Every time I come across another article containing tips for stepping outside your comfort zone and adding spice to your routine, I can’t help but laugh.
I know how it feels when Nine Inch Nails’ single, “Every Day Is Exactly the Same” becomes the soundtrack of life, but now I also know how it can easily become something more like Queen’s “Don’t Stop Me Now.”
The recipe for change is surprisingly simple. Choose to study the Chinese language and take a four-month course at one of the top universities in China.
Life can never be the same after such a trip.
How would an average, young, quiet European react to the opportunity to leave home for a faraway country, where people don’t use a Western alphabet and don’t eat with forks?
Disbelief comes first. Then, it’s delight coupled with sincere determination. Suddenly, they are knocked down by a wave of overwhelming fear. But this wave breaks when they accept the inevitable.

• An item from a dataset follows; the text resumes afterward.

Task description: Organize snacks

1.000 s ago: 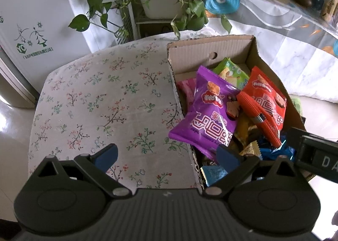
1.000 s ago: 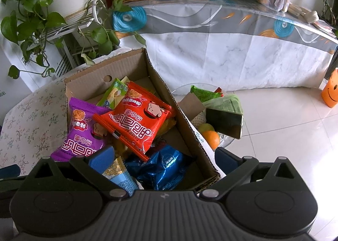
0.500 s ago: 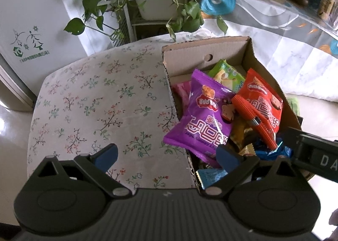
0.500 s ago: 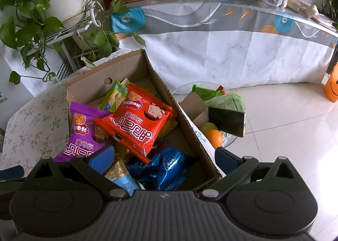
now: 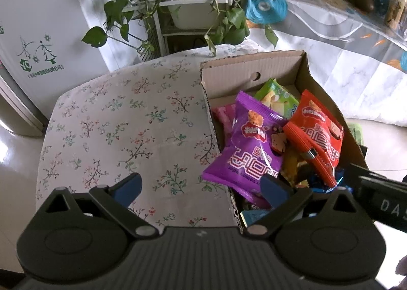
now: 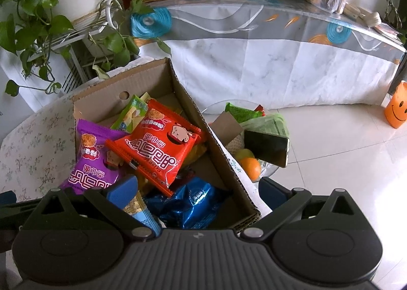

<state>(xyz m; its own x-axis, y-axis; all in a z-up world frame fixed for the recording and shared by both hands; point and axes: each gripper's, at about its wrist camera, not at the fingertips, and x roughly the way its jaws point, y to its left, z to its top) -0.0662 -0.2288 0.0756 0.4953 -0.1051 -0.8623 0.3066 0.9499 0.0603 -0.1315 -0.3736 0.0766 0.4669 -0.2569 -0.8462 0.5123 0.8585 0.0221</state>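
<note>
A cardboard box sits on the right part of a floral-cloth table and holds several snack packets. A purple packet lies on top at the left, a red packet beside it, a green one behind and a blue foil one at the near end. My left gripper hovers open over the box's near left corner, holding nothing. My right gripper is open above the box's near right end, empty.
A glass bowl to the right of the box holds fruit, green packets and a phone. Potted plants on a white rack stand behind the table, a white fridge at left, a long cloth-covered table beyond.
Both grippers have drawn back and up a little, so the box looks slightly smaller and farther. Both stay open; the packets have not moved.
</note>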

I needed that opportunity badly. I needed to get out of my gray town and away from my university studies, volunteering at the Red Cross, and my on-again-off-again relationship. That’s why I braced myself, sent my application to Nankai University, Tianjin, and kept my fingers crossed.
The invitation for a four-month Chinese language course arrived in the middle of January. I had to wait until March to depart, and that winter was probably the longest of my whole life.
It was my very first trip abroad. I anticipated a bit of culture shock, expecting to find sci-fi skyscrapers, bizarre foods, fictional characters everywhere, and huge crowds of people.
But there was one more thing I hadn’t anticipated: just how much my life was about to change.
Everything that happened during those four months would make a good novel. Not only did I learn about the language and modern culture of that country from my laoshi (“teacher” in Chinese), I learned a great deal about myself. And I must confess: there were some facets about myself I didn’t like at all.
Nevertheless, despite being initially unwilling to experience this adventure and way of life, it turned out to be a remedy for my depression, to say nothing of the improvement of my language skills.
My stepping out of my comfort zone became a deep dive into a seething cultural medley. So, what could that challenge teach me?
These are the most important lessons I learned while abroad:
Be very careful with personal documents.
Not only keeping an eye on them so they aren’t forgotten in a taxi or stolen, but also filling in all those official papers correctly—with accurate block letters and neat numbers. I learned to read any document I was required to sign or instructions I was expected to meet slowly and carefully. (To my great relief, most of these papers included English translations.)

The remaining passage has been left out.